**PROBLEM REQUIREMENTS**. Please count every line of the following material that holds "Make" and give the total alone.

**RECORDS SHOWN**.
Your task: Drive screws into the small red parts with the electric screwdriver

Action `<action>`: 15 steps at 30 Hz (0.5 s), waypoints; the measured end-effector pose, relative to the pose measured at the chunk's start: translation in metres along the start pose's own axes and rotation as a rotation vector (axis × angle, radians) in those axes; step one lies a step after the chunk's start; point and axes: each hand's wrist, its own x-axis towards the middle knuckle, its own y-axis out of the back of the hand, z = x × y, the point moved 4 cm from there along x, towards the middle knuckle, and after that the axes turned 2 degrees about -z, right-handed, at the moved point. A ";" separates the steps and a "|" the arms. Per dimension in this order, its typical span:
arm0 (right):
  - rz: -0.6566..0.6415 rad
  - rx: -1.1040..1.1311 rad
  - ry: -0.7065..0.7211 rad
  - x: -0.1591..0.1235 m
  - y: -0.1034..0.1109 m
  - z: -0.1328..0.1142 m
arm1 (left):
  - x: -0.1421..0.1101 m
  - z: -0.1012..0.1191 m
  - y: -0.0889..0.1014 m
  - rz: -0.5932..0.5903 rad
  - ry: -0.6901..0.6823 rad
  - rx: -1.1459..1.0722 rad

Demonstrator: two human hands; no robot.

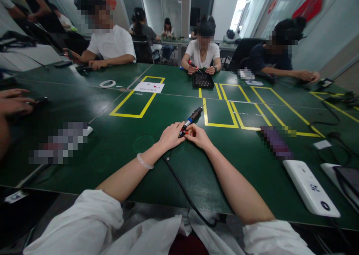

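Note:
Over the green table, an electric screwdriver (193, 115), dark with a blue and silver band, points away from me to the upper right; its thin tip is at the far end. My left hand (171, 136) lies over the near part of it, fingers curled round the body. With thumb and fingertips, my right hand (197, 136) pinches its near end, where small red and orange parts show. My fingers hide most of that end. A black cable (182, 187) runs from near my left wrist down over the table edge; whether it joins the screwdriver cannot be seen.
Yellow tape outlines (221, 125) mark the green table (117, 172). White power bank (311, 187) and dark phone (276, 142) lie right. A paper sheet (149, 87) and white ring (107, 84) lie ahead left. Opposite, a person works at a black tray (203, 81); others sit around.

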 end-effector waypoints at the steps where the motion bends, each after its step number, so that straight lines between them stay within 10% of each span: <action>1: 0.004 0.008 0.001 0.000 0.000 -0.001 | 0.000 0.000 0.000 0.000 -0.001 0.003; 15: 0.065 0.084 -0.051 0.001 0.005 0.007 | 0.002 0.004 0.001 0.003 0.054 0.037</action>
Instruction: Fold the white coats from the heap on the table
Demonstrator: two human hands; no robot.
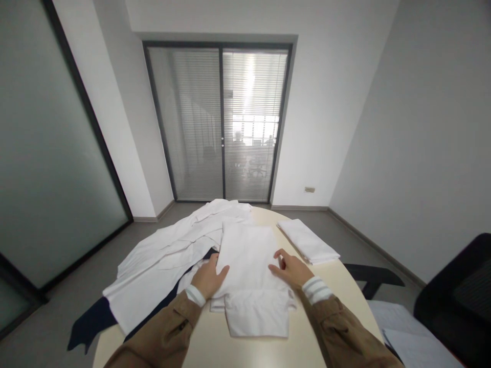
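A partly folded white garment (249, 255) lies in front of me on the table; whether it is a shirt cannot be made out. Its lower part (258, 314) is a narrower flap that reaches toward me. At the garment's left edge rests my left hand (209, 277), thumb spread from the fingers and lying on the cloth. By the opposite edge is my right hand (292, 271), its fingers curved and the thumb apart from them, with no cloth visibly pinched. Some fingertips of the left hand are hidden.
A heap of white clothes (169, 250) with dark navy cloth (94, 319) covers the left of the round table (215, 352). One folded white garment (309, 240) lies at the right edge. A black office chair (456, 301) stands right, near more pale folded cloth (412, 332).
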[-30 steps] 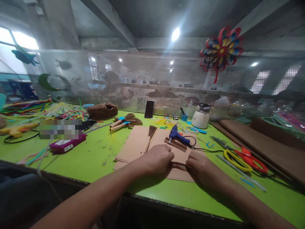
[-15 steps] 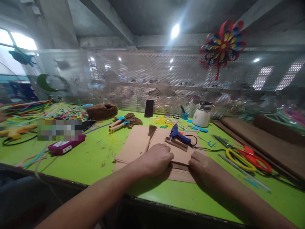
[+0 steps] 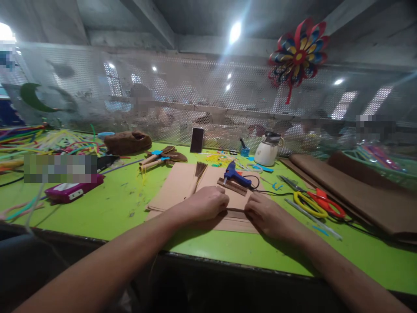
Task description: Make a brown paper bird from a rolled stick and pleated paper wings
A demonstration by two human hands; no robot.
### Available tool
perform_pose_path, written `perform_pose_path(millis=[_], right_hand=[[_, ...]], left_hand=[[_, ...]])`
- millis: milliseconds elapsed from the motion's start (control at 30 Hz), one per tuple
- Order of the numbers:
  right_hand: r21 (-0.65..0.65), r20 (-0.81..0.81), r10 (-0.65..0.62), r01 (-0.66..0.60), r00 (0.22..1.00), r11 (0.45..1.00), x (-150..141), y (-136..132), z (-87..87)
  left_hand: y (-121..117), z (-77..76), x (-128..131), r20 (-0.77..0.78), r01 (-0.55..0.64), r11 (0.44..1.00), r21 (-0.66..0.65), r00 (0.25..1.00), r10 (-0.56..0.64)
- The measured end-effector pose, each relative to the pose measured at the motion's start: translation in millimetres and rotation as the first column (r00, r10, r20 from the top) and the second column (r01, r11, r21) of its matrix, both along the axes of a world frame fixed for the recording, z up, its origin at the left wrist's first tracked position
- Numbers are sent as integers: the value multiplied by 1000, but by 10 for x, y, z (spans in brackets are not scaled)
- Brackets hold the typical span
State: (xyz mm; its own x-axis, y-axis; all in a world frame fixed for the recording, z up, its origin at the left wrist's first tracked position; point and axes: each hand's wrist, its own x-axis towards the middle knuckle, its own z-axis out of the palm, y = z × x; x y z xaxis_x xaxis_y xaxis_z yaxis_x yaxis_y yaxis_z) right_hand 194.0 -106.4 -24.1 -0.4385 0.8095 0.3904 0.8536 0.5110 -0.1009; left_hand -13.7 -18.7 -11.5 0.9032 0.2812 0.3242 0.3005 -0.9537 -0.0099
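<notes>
The left hand (image 3: 212, 201) and the right hand (image 3: 265, 214) are close to each other over a stack of flat, light-brown paper sheets (image 3: 176, 182), which lies on the bright green tabletop (image 3: 120, 219). Both hands are curled, and between them they pinch a thin, dark brown strip (image 3: 235, 210); it goes across the small gap from one hand to the other, near the front edge of the stack. The exact place of the fingertips under the left hand I cannot tell.

Just behind the hands, a blue plastic glue gun (image 3: 238, 176) stands with its nozzle above a flat, ridged brown piece (image 3: 233, 187). To the left of it, a small brush with dark brown bristles and a pale handle (image 3: 198, 174) lies on the same sheets, partly behind the left hand. Beyond the right hand, to the right, are scissors with yellow handles (image 3: 309, 205) and scissors with orange-red handles (image 3: 326, 204). A white, rounded jug with dark top (image 3: 266, 152) stands farther back.
</notes>
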Motion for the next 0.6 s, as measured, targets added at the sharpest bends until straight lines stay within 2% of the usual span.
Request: perform_pose_path(millis=[133,300,500,600], right_hand=[[53,0,54,-54,999,997,-101,43,-7],[88,39,81,-84,996,993,-175,155,-67],[92,31,46,-48,998,995,-44,144,-101],[67,14,28,-29,999,997,50,107,-107]], left_hand=[[-74,39,29,-10,-1,997,71,1000,1],[-144,86,64,-15,8,997,70,1000,-7],[-105,91,-7,-29,-21,995,93,999,24],[-63,81,-56,-29,-46,997,61,998,48]])
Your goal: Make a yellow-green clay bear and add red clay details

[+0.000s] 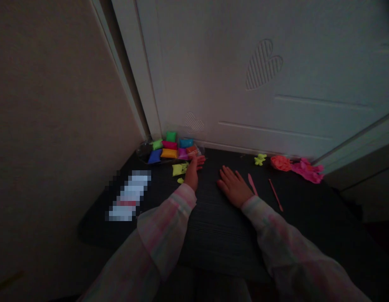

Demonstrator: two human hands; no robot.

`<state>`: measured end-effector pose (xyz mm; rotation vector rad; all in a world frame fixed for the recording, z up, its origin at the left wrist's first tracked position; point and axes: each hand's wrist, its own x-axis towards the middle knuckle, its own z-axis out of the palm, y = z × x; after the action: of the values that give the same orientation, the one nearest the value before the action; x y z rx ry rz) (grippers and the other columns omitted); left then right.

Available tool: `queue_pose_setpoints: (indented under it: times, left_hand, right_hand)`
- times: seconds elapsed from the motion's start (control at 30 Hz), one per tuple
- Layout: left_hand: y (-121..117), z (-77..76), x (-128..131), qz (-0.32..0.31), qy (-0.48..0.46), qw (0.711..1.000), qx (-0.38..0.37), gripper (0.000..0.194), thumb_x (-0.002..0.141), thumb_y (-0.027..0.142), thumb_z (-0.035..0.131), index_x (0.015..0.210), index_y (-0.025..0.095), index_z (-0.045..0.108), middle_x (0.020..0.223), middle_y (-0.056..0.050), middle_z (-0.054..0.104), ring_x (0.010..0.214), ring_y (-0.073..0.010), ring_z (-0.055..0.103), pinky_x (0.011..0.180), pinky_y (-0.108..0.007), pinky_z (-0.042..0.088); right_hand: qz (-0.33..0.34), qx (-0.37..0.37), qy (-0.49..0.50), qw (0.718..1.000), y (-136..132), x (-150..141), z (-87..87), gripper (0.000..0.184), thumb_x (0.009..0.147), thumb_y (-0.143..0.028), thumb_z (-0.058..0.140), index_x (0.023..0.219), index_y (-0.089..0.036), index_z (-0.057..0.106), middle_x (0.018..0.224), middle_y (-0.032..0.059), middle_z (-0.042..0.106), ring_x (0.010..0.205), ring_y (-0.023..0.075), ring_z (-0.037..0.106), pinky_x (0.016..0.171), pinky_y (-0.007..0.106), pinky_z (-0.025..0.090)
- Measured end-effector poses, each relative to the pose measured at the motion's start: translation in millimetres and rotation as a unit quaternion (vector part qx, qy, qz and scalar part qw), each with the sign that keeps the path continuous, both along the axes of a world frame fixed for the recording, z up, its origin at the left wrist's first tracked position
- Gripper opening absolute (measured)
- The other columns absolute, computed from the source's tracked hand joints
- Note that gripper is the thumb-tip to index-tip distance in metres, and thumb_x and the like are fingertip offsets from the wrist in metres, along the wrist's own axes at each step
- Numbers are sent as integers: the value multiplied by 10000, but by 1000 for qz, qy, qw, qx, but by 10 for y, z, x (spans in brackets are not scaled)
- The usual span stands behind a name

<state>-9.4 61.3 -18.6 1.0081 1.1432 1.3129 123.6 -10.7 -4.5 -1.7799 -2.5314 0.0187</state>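
My left hand (193, 172) is held on edge over the dark table (213, 226), its fingers stretched out and nothing in it. Just left of it lie an opened yellow clay packet (179, 169) and a small yellow piece (180, 180). My right hand (234, 186) lies palm down on the table, fingers extended, also holding nothing. Beside its wrist is a pink plastic knife (252, 183), partly hidden by the hand and sleeve. Further right rests a thin pink modelling stick (275, 195).
Behind my left hand, a clear plastic bag (144, 151) holds several coloured clay packets (169, 153). A yellow bear-like figure (260, 160), an orange ruffled piece (280, 163) and a pink ruffled piece (307, 170) sit at the back right. A blurred-out bright rectangle (129, 196) is at left. A white panel (213, 75) rises behind.
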Motion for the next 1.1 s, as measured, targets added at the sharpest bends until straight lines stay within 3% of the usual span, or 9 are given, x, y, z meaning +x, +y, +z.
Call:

**RESPONSE**. 2